It’s summer already, and the kids have started on their vacations. Summer is a great time to enjoy being outdoors and have fun. To prepare for the holidays, the first thing you do is start mowing your lawn so that the children will have enough space to play around during the daytime.
However, the only thing wrong on a hot summer’s day is a lawnmower incident that hurts or your loved ones. Homeowners rarely consider this task dangerous, but the fact is mowers can and do cause fires. Any mower, electric or gas, can catch devastating fires that have the potential of burning down a house.
A general survey conducted across the southern suburbs of the United States found that lawnmower incidents result in over 10,000 people being hospitalized every year, out of which 7,000 are children. These accidents often lead to fatal injuries such as loss of fingers, toes, and even eyes.

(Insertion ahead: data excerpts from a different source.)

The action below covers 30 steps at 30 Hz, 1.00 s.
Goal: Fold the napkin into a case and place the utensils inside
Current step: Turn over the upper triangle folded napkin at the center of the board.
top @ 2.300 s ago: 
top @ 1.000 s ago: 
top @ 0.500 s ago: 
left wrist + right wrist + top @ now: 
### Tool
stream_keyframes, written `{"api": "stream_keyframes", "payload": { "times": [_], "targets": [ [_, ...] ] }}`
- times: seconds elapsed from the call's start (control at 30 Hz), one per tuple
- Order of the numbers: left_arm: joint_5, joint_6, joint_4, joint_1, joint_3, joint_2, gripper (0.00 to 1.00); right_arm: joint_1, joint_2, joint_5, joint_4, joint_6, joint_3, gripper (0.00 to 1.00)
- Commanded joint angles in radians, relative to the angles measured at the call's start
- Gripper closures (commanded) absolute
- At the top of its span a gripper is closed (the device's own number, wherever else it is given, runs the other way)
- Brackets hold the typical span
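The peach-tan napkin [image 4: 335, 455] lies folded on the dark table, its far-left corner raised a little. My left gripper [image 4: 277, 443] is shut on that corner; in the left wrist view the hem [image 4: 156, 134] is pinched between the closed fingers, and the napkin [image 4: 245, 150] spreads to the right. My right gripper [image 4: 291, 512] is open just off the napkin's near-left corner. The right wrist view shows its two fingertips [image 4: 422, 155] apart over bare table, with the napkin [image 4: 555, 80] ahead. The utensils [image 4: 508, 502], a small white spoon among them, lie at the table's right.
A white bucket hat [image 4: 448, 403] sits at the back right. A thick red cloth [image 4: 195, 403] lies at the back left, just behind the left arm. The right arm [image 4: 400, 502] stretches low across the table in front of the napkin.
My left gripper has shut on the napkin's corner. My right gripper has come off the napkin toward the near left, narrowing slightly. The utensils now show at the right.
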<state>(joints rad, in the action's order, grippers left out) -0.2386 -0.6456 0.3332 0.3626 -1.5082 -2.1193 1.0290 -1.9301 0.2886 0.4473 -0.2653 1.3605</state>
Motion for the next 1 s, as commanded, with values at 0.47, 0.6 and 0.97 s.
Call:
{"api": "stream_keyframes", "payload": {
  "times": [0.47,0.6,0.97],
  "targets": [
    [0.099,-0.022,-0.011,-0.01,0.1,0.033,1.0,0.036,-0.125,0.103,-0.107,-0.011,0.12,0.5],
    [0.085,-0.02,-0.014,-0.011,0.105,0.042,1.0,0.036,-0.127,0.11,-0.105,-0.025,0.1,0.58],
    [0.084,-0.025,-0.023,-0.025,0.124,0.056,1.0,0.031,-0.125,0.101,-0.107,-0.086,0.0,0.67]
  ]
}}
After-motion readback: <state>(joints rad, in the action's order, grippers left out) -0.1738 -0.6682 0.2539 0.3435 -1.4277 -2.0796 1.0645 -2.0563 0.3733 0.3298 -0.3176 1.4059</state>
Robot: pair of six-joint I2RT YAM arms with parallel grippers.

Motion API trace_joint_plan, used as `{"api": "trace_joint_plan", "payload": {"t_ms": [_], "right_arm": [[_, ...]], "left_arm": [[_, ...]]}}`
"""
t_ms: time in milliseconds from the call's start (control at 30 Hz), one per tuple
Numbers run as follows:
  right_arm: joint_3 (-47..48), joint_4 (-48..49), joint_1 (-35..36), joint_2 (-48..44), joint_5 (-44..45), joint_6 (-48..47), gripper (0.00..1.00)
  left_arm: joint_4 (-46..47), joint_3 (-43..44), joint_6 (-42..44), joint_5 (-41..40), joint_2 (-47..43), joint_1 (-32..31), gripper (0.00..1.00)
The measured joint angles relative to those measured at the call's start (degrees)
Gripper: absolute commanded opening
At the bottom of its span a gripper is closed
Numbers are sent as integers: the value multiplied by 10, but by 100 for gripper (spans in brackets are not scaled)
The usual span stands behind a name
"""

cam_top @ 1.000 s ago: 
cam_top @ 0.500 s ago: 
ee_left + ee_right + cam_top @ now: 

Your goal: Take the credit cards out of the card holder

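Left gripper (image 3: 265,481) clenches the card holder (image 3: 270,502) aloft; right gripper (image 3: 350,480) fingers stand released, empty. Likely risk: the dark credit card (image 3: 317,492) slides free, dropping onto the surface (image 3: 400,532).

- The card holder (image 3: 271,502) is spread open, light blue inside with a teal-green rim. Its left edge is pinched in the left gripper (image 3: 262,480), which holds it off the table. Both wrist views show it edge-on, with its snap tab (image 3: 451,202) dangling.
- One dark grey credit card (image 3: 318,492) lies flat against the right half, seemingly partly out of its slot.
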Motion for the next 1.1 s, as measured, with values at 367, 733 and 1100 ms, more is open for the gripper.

As a result, we have mentioned the common causes why a lawn mower catches fire and ways to prevent it. Similarly, this article will walk you through all the lawnmower safety tips that will keep you and your loved ones from getting hurt.
Reasons Why A Lawn Mower Catches Fire
Imagine you’re mowing your lawn ahead of a big party. Everything’s going well, but suddenly, the mower breaks down, and smoke starts coming out. Within no time, your mower is on fire, and it isn’t a pretty sight. Once the mower is on fire, there is nothing you can do but prevent the fire from occurring in the first place.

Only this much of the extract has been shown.